Did the Metrocable intervention decrease
violence in those neighborhoods? We have Homicides per 1000 people in 2008 (`HomRate08`) as a function of Metrocable.
```{r echo=FALSE, cache=TRUE}
load(url("http://jakebowers.org/Data/meddat.rda"))
meddat <- mutate(meddat,
HomRate03 = (HomCount2003 / Pop2003) * 1000,
HomRate08 = (HomCount2008 / Pop2008) * 1000
)
row.names(meddat) <- meddat$nh
```
```{r lmraw, echo=TRUE}
lmRaw <- lm(HomRate08 ~ nhTrt, data = meddat)
coef(lmRaw)[["nhTrt"]]
```
What do we need to believe or know in order to imagine that we have done a good job adjusting for Proportion with more than HS Education below? (concerns about extrapolation, interpolation, linearity, influential points, parallel slopes, biased estimation of the average causal effect)
```{r lmadj1, echo=TRUE}
lmAdj1 <- lm(HomRate08 ~ nhTrt + nhAboveHS, data = meddat)
coef(lmAdj1)["nhTrt"]
```
What about when we try to adjust for more than one variable? (all of the other questions+the curse of
dimensionality)
```{r lmadj2, echo=TRUE}
lmAdj2 <- lm(HomRate08 ~ nhTrt + nhAboveHS + nhRent, data = meddat)
coef(lmAdj2)["nhTrt"]
```
## The Problem of Using the Linear Model for Adjustment
- *Problem of Interepretability:* "Controlling for" is "removing (additive) linear relationships" it is not "holding constant"
- *Problem of Diagnosis and Assessment:* What is the standard against which we can compare a given linear covariance adjustment specification?
- *Problem of extrapolation and interpolation:* Often known as "common support" plus "functional form dependence".
- *Problems of overly influential points and curse of dimensionality*: As dimensions increase, odds of influential point increase (ex. bell curve in one dimension, one very influential point in 2 dimensions); also real limits on number of covariates (roughly $\sqrt{n}$ for OLS).

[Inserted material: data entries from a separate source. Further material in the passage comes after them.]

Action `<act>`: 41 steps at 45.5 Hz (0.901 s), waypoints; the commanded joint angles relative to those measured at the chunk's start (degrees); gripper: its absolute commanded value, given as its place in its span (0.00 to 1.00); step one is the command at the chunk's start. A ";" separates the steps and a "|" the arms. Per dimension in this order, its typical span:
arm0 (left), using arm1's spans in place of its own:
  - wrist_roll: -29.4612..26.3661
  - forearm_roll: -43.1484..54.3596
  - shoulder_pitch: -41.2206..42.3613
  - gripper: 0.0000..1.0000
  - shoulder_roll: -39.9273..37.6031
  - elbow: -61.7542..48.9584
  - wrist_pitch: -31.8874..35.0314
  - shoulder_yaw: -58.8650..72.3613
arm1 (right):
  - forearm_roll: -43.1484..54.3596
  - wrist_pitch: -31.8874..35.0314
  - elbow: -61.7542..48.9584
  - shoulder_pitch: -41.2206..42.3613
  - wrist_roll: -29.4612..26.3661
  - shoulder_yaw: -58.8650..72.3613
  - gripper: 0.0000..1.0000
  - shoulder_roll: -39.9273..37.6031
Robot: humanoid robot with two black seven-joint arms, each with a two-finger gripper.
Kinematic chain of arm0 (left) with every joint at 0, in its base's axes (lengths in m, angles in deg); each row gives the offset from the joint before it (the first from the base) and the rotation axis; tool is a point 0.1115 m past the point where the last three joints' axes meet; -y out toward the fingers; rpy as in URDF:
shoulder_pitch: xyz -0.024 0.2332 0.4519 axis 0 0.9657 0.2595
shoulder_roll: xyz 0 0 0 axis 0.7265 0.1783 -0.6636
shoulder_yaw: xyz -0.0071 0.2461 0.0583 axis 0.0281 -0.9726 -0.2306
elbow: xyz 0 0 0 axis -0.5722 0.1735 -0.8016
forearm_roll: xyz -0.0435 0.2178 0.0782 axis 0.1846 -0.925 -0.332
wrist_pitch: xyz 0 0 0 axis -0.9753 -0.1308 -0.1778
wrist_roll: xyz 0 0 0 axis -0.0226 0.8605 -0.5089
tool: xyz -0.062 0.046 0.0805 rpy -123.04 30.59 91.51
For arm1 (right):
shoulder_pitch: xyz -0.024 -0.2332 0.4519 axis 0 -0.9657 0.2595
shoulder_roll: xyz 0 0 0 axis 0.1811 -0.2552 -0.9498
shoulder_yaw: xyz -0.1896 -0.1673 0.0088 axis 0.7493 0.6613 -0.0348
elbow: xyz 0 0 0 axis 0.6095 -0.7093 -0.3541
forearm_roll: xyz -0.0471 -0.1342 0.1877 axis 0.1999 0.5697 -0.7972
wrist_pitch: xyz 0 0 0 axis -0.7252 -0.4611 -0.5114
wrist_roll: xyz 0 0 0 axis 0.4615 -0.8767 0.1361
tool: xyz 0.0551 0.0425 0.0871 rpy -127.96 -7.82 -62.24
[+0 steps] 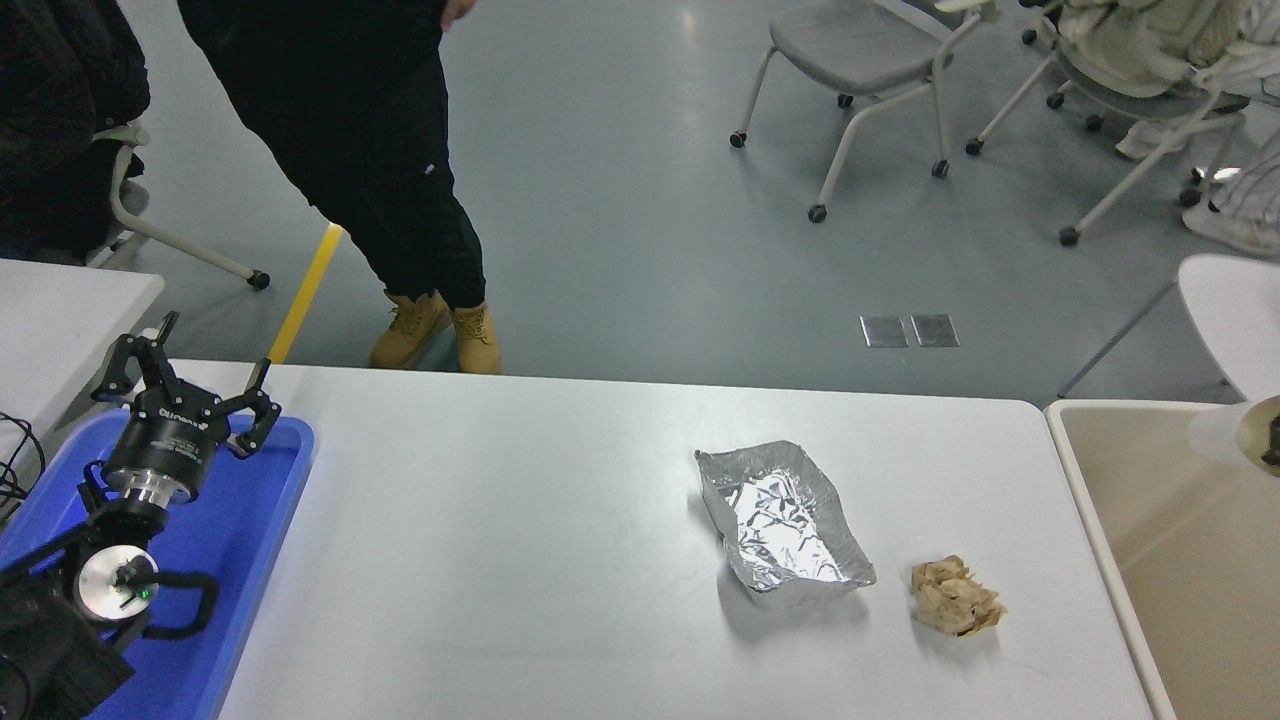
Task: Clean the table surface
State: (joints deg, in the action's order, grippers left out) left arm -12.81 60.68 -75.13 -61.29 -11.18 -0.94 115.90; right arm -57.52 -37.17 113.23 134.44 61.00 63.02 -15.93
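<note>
The table surface [520, 540] is a wide white top carrying a crumpled silver foil tray [785, 525] right of centre and a wad of brown paper [955, 597] beside it to the right. At the right edge a white paper cup [1225, 437] hangs tilted above a beige bin. Only a dark tip of my right gripper [1272, 442] shows at the cup's mouth, holding it. My left gripper [205, 355] is parked open over the blue tray at the lower left, empty.
A blue tray [250, 520] lies on the table's left end under the left arm. The beige bin [1180, 560] stands against the table's right end. A person [380, 150] in black stands at the far left side. Wheeled chairs [860, 60] stand farther back.
</note>
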 commanded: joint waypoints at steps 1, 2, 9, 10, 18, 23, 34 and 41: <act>0.00 0.00 0.00 1.00 0.00 -0.01 0.00 0.00 | -3.28 -9.96 -14.95 -9.34 0.12 -0.21 0.00 14.09; 0.00 0.00 0.00 1.00 0.00 0.08 0.00 0.00 | -3.28 -10.22 -16.80 -9.96 0.12 -0.13 0.00 15.50; 0.00 0.00 0.00 1.00 0.00 -0.01 0.00 0.00 | -3.28 -10.75 -31.47 -14.44 0.12 -0.13 0.00 24.47; 0.00 0.00 0.00 1.00 0.00 -0.01 0.00 0.00 | -3.28 -10.75 -33.67 -14.88 0.12 -0.13 0.00 25.70; 0.00 0.00 0.00 1.00 0.00 -0.01 0.00 0.00 | -4.42 -10.66 -50.97 -18.31 0.12 -0.30 0.00 35.18; 0.00 0.00 0.00 1.00 0.00 -0.01 0.09 0.00 | -7.76 -10.66 -55.57 -18.84 0.12 -0.48 0.00 39.24; 0.00 0.00 0.00 1.00 0.00 -0.01 0.00 0.00 | -11.11 -10.66 -56.19 -20.16 0.12 -0.48 0.00 42.05; 0.00 0.00 0.00 1.00 0.00 0.08 0.00 0.00 | -11.89 -10.66 -56.28 -21.12 0.12 -0.83 0.00 42.32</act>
State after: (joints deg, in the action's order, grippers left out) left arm -12.81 60.68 -75.13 -61.29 -11.18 -0.94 115.90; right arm -67.33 -47.69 59.65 115.07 61.12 62.55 23.74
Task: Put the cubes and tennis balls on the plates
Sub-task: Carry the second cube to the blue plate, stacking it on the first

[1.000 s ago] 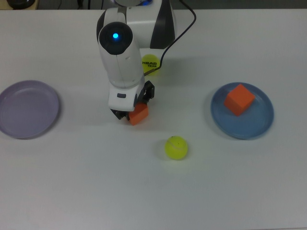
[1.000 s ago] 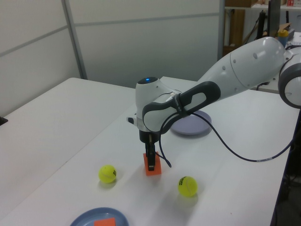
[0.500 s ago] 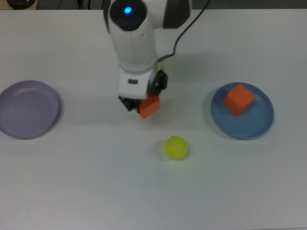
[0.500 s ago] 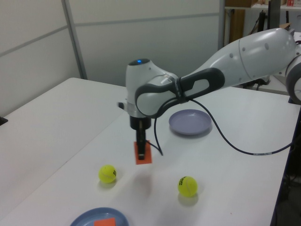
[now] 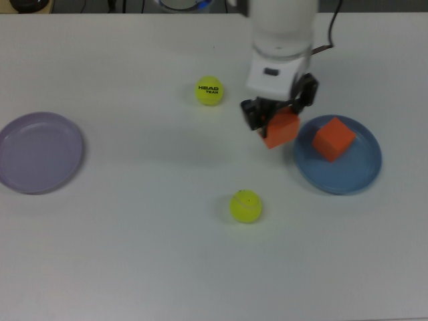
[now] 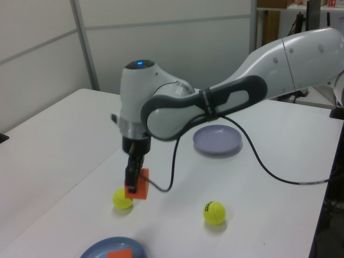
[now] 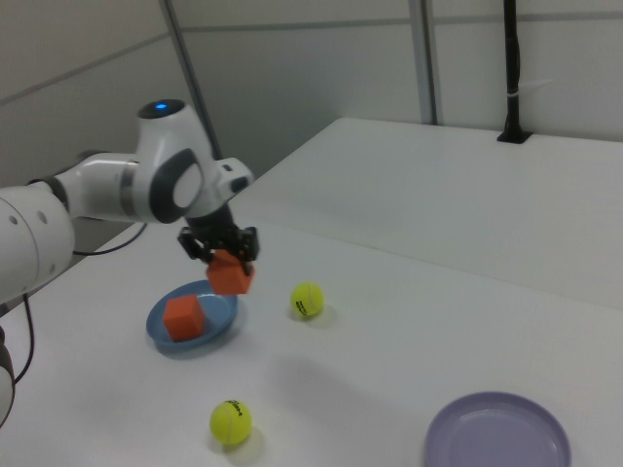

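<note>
Since a second ago the arm has swung across the table from near its middle toward the top view's right, carrying an orange cube with it, and the "HEAD TEAM" tennis ball (image 5: 208,90) that it was covering now shows in full. Its gripper (image 5: 279,119) has both fingers clamped on the carried cube (image 5: 281,128), which hangs clear of the table (image 5: 134,254) just beside the blue plate (image 5: 348,177), at the plate's rim on the top view's left; in the right view the cube (image 7: 232,272) sits above the near rim of that plate (image 7: 219,316). A second orange cube (image 5: 334,138) rests on the blue plate, tilted onto a corner-forward pose as the top view shows it. The printed ball lies toward the table's far edge in the top view, well apart from the plates. The nearly unmarked tennis ball (image 5: 245,206) lies nearer the table's middle, between the two plates. The lilac plate (image 5: 37,152) sits by the table's edge on the top view's left with nothing on it. A black cable (image 6: 252,161) trails from the arm's wrist in the left view.
</note>
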Controlling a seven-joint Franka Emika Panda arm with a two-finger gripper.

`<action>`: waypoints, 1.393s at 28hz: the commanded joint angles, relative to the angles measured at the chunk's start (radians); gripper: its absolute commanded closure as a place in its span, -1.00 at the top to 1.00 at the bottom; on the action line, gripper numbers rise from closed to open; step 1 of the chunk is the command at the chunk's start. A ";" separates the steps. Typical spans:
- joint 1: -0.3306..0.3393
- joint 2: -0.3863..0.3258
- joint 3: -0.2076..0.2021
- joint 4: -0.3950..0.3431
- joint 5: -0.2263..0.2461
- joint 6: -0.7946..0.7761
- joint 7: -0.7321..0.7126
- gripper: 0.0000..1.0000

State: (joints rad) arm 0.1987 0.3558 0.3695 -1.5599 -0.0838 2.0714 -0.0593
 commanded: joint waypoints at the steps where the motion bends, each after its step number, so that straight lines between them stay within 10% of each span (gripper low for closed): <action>1: 0.071 0.003 0.014 0.011 -0.057 -0.017 0.128 -1.00; 14: 0.192 0.038 0.017 0.008 -0.063 -0.002 0.222 -1.00; 39: 0.206 0.127 0.017 0.001 -0.114 0.115 0.279 -1.00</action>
State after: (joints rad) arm 0.3969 0.4819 0.3907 -1.5605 -0.1755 2.1717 0.1891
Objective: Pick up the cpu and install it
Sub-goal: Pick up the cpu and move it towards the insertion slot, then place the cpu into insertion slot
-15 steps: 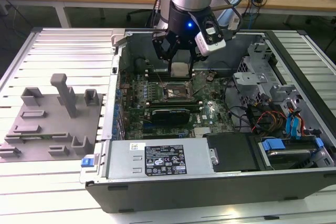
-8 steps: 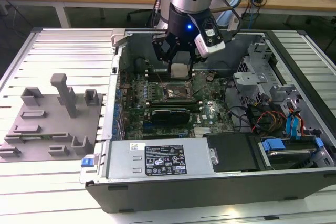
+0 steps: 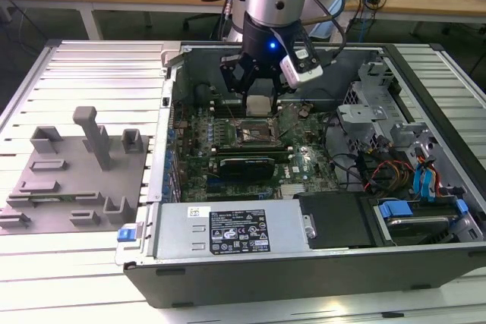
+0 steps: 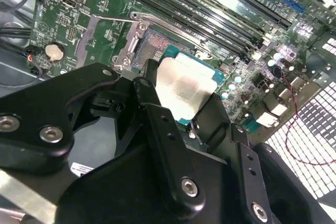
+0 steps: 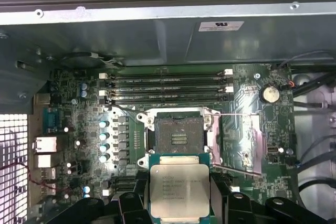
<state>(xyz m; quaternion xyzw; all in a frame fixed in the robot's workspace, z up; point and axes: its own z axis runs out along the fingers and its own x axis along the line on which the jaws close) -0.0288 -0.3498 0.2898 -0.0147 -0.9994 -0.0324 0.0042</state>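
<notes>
My gripper hangs inside the open computer case, shut on the cpu, a flat square chip with a silvery top. In both wrist views the black fingers press on two opposite edges of the cpu. The chip is held roughly level just above the motherboard. It sits beside the open socket rather than over it. The socket's metal frame is folded back and its contact field is bare. A thin lever sticks out to one side.
Memory slots run along the socket's far side, with the case wall behind them. A black card and the power supply lie toward the front. A drive cage with cables is at the exterior view's right, grey fixture blocks at its left.
</notes>
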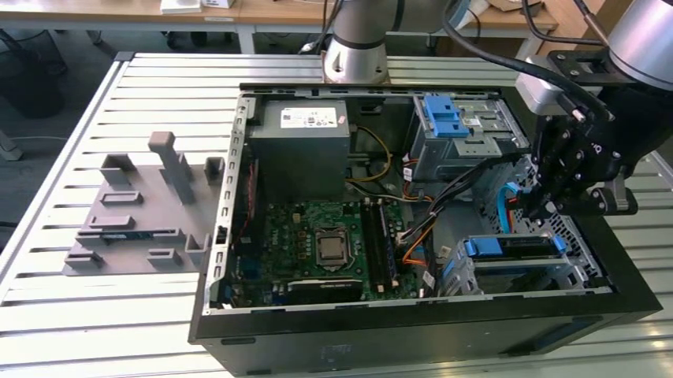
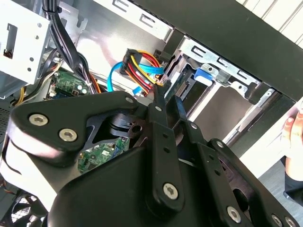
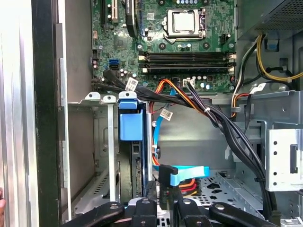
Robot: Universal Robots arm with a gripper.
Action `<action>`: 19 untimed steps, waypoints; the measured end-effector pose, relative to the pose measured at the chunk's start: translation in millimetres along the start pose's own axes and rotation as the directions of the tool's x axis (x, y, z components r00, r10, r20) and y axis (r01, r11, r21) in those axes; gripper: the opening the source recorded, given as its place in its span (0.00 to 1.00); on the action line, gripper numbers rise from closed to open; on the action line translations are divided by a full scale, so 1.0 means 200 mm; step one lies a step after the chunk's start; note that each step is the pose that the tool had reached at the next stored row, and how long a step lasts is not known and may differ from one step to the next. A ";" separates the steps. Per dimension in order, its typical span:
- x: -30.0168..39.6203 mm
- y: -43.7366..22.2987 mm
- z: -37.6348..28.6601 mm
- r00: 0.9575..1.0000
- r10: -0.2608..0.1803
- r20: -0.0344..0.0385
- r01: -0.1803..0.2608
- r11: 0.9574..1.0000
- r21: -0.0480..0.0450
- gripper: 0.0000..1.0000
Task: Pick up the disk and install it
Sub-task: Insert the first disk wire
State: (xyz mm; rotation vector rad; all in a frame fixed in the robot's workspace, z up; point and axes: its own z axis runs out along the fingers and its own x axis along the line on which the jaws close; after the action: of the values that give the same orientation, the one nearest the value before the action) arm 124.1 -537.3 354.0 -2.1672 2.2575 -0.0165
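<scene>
The disk (image 1: 512,247) sits on its edge inside the lower drive cage (image 1: 547,272) of the open computer case, its blue bracket facing up. In the first wrist view the disk's blue bracket (image 3: 131,124) rises over the dark drive body in the cage slot. The second wrist view has the bracket's blue tab (image 2: 206,74) in the cage. My gripper (image 1: 549,206) hangs just above and beside the cage, at the exterior view's right. Its tips (image 2: 165,97) are close to a bundle of coloured wires (image 2: 142,64) and a blue flat cable (image 3: 189,172). My gripper (image 3: 164,203) is beside the disk, not around it.
A grey power supply (image 1: 305,142) and the motherboard (image 1: 326,244) fill the case's middle. An upper bay with a bare blue latch (image 1: 446,116) stands behind the cage. Black cables (image 3: 227,127) cross nearby. A grey fixture (image 1: 137,213) lies on the slatted table. A person's hand (image 2: 294,130) is by the case wall.
</scene>
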 end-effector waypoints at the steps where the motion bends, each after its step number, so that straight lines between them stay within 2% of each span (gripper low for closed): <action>1: -0.002 0.000 0.000 1.000 0.000 0.000 0.000 1.000 0.000 0.25; 15: -0.004 0.000 0.017 1.000 0.000 -0.002 0.000 1.000 0.002 0.25; 17: -0.004 0.001 0.018 1.000 0.000 -0.002 0.000 1.000 0.002 0.24; 18: -0.004 0.001 0.018 1.000 0.000 -0.002 0.000 1.000 0.002 0.17; 19: -0.004 0.000 0.018 1.000 0.000 -0.002 0.000 1.000 0.002 0.17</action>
State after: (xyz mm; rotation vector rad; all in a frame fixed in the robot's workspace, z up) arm 124.1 -536.4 350.4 -2.1670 2.2572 -0.0210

- *Problems of bias and assessing bias*:
\begin{equation}
Y_i = \beta_0 + \beta_1 Z_i + e_i
\end{equation}
This is a common practice because, we know that the formula to estimate $\beta_1$ in equation \ref{eq:olsbiv} is the same as the difference of means in $Y$ between treatment and control groups:
\begin{equation}
\hat{\beta}_1 = \overline{Y|Z=1} - \overline{Y|Z=0} = \frac{cov(Y,Z)}{var(Z)}. \label{eq:olsbiv}
\end{equation}
\begin{equation}
Y_i = \beta_0 + \beta_1 Z_i + \beta_2 X_i + e_i
\end{equation}
What is $\beta_1$ in this case? We know the matrix representation here $(\bX^{T}\bX)^{-1}\bX^{T}\by$, but here is the scalar formula for this particular case in \ref{eq:olsbiv}:
\begin{equation}
\hat{\beta}_1 = \frac{\var(X)\cov(Z,Y) - \cov(X,Z)\cov(X,Y)}{\var(Z)\var(X) - \cov(Z,X)^2}
\end{equation}
## The Problem of Using the Linear Model for Adjustment
- Problems of bias:
\begin{equation}
Y_i = \beta_0 + \beta_1 Z_i + e_i (\#eq:olsbiv)
\end{equation}
This is a common practice because, we know that the formula to estimate $\beta_1$ in equation \@ref(eq:olsbiv) is the same as the difference of means in $Y$ between treatment and control groups:
\begin{equation}
\hat{\beta}_1 = \overline{Y|Z=1} - \overline{Y|Z=0} = \frac{cov(Y,Z)}{var(Z)}.
\end{equation}
\begin{equation}
Y_i = \beta_0 + \beta_1 Z_i + \beta_2 X_i + e_i
\end{equation}
What is $\beta_1$ in this case? We know the matrix representation here $(\bX^{T}\bX)^{-1}\bX^{T}\by$, but here is the scalar formula for this particular case in \@ref{eq:olsbiv}:
\begin{equation}
\hat{\beta}_1 = \frac{\var(X)\cov(Z,Y) - \cov(X,Z)\cov(X,Y)}{\var(Z)\var(X) - \cov(Z,X)^2}
\end{equation}
# Matching on one variable to create strata
## Can we improve stratified adjustment?
Rather than two strata, why not three?
```{r lm1cut3, echo=TRUE}
meddat$nhAboveHScut3 <- cut(meddat$nhAboveHS,3)
lm1cut3 <- lm(HomRate08~nhTrt+nhAboveHScut3,data=meddat)
coef(lm1cut3)["nhTrt"]
```
Compare this stratification to a standard (the dist. we'd see if we had randomized `nhTrt` within each of those strata):
```{r lm1cut3ab, echo=TRUE}
xbcut3 <- balanceTest(nhTrt~nhAboveHS+strata(cut3=~nhAboveHScut3),data=meddat)
xbcut3$results
```
But why those cuts? And why not 4? Why not...?
\medskip
One idea: collect observations into strata such that the sum of the
differences in means of nhAboveHS within strata is smallest? This is the idea
behind `optmatch` and other matching approaches.